Kemudian aku meminta agar Arya mempercepat laju motornya, mendekati teman-teman yang sudah ada jauh didepan kita. Aku memanggil salah satu temanku yang paling dekat dengan motor Arya, kemudian memintanya untuk membawa kantung sawo itu, dengan alasan berat maka dia mau menggantikanku membawanya.  Aku perlahan melingkarkan tanganku pada pinggang Arya, merapatkan tubuhku dengannya, aku ingin Arya nyaman. Meski aku tak melihat wajah Arya, tapi aku tahu Arya sedang tersenyum.   

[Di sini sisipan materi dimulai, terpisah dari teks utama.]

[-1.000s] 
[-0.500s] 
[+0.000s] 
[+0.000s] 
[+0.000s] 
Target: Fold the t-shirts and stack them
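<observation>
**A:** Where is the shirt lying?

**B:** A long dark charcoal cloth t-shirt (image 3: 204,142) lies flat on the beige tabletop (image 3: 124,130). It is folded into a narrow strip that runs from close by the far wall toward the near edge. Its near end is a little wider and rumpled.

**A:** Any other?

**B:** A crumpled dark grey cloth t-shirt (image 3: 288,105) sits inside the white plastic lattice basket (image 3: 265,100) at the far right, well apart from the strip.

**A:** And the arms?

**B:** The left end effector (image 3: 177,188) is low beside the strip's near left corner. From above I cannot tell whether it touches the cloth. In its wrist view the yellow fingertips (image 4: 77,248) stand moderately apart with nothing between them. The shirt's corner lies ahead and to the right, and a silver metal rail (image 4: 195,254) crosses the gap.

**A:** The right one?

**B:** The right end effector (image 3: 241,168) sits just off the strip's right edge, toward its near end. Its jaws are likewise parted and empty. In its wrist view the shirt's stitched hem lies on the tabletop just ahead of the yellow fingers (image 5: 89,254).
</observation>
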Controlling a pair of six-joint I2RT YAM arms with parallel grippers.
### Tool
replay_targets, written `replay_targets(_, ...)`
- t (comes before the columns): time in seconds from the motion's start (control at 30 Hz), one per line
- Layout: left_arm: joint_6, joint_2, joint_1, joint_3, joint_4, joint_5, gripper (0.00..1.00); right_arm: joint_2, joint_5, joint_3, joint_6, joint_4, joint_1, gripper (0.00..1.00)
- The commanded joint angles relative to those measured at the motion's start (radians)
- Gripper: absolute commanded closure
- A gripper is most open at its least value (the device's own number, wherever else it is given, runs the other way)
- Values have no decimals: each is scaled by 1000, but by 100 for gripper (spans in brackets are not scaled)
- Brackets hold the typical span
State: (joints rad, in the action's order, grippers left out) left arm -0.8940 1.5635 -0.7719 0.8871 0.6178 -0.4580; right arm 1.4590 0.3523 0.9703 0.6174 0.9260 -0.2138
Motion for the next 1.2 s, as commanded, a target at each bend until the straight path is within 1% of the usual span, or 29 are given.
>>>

Aroma laut mulai tercium, angin pantai mulai menerpa. Aku tahu mulut pantai segera terlihat , aku tak sabar. Kamipun sampai di pantai yang tak begitu ramai tapi pemandangannya begitu indah. Aku langsung berlari menuju tempat peristirahatan, menaruh segala lelahku dalam perjalanan tadi. Arya langsung berlari menantang ombak, aku melihat dari tempatku beristirahat. Kulihat dia melambaikan tangan, dan memanggilku untuk bergabung dengannya. Seketika kulempar tas dan sepatuku, segera melesat menuju Arya. Tangannya bersiap untuk meraihku, aku menerjang ombak bersama dengan Arya. Kamipun bermain air, meluapkan kebahagiaan. Kami mengitari mulut pantai, dengan tetap berpegangan tangan, seakan Arya takut aku terbawa ombak. Berlari, bercanda tertawa,bermain air,berpegangan tangan,melukis dipasir,berdiri memandang matahari dengan Arya itu adalah semua yang aku inginkan saat ini. Aku bahagia. Sampai diujung pantai kita menemukan batu karang yang begitu besar, dibalik karang itu pasirnya berwarna hitam sementara disisi lain pasirnya berwarna putih. Kamipun duduk berteduh di balik karang itu, aku dan Arya menceritakan kebahagiaan kita hari ini. Seketika waktu seperti berhenti, tak ada kata-kata terucap, tak ada perbincangan, kemudian hening, hening dalam waktu yang lumayan lama. Aku memberanikan melihat wajah arya, Aryapun menatapku. Perlahan wajahnya mendekat, masih tetap tanpa kata. Wajah itu kini hanya berjarak 5cm dari wajahku, aku mulai memejamkan mata, bagai terhipnotis, ditempat dimana banyak orang melihat. Aku mencoba mengingatkan tapi Arya hanya tersenyum. Akupun ikut tersenyum. Aku tersipu malu. Aku suka dengan caranya. Aku suka Arya. Menyentuh dengan sederhana, real apa adanya. Cara bertutur yang tak rumit tetapi jujur dan indah. Dalam diamnya ada cinta.
            Matahari mulai tersipu menampakkan merahnya, kamipun beranjak dari balik tebing dan kembali ke tempat teman-teman beristirahat. Arya berjanji mengajakku ke pantai lagi. Aku senang, senang mendengar akan kepantai lagi dengan Arya. Mengulangi kesenangan hari ini. Hari itu pasti akan aku nanti, hari dimana aku bisa berlari, bercanda, tertawa,bermain air, berpegangan tangan, melukis dipasir, berdiri memandang matahari bersama Arya.